The church complies with a request that the Nazi hunter’s name be erased from a genealogy database for posthumous baptisms.

A potential conflict between Jewish organizations and the Church of Jesus Christ of Latter-day Saints over vicarious baptism was averted Monday when the church said that Simon Wiesenthal’s name was removed from the church’s genealogical records.

The Simon Wiesenthal Center in Los Angeles had demanded earlier in the day that Wiesenthal’s name be removed from the church’s online International Genealogical Index, the church’s database of posthumous “ordinances” or vicarious baptisms.

“We are astounded and dismayed that after assurances and promises by the Mormon Church that Mr. Wiesenthal’s life and memory, along with so many other Jews, would be trampled and disregarded,” Rabbi Marvin Hier, the Wiesenthal Center’s founder and dean, said in a statement.

“Simon Wiesenthal was one of the great Jews in the post-Holocaust period. He proudly lived as a Jew, died as a Jew, demanded justice for the millions of the victims of the Holocaust and at his request was buried in the state of Israel. It is sacrilegious for the Mormon faith to desecrate his memory by suggesting that Jews on their own are not worthy enough to receive God’s eternal blessing,” Hier added.

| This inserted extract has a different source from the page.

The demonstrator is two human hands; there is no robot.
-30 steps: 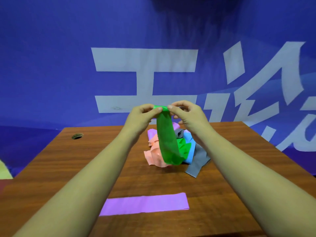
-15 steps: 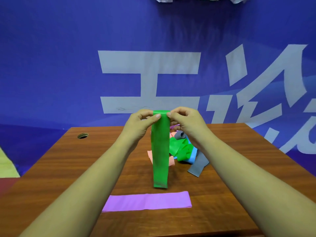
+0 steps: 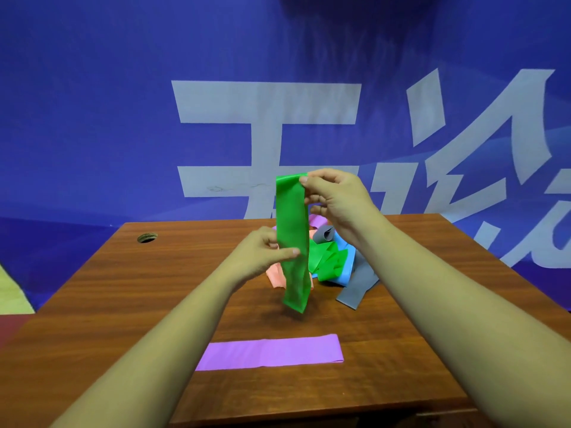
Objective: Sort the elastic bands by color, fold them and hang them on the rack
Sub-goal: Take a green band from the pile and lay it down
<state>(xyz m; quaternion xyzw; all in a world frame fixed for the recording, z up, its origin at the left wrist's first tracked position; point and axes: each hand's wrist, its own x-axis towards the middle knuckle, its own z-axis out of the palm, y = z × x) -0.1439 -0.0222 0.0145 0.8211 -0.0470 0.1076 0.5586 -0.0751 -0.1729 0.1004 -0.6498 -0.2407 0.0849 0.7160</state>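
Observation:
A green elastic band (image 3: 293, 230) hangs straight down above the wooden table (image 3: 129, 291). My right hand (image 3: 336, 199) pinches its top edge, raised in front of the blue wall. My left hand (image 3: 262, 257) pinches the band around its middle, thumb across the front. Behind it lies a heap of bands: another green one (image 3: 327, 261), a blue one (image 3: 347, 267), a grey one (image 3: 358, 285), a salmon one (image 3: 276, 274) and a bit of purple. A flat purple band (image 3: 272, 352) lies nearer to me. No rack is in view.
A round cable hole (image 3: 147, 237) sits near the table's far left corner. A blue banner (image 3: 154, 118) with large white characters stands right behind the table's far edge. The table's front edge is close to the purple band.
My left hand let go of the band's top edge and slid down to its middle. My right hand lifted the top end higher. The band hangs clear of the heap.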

Within hours after Hier released the statement to the press, Mormon Church spokesman Bruce Olsen said Wiesenthal’s name had been removed from the international index.

“In response to a request by the Simon Wiesenthal Center and in accordance with the commitments the church made in 1995, no church ordinance was performed for Simon Wiesenthal and his name was immediately removed from the International Genealogical Index,” Olsen said in a statement.

Hier said he was happy to receive the reassurance from a top church official.

Olsen said the Mormon Church “continues to emphasize” its policy that church members submit only names of their own ancestors to the index, a step toward vicarious baptisms.

After a 1995 agreement with Jewish groups, church officials have said that the names of several hundred thousand Holocaust victims had been removed from its genealogical database.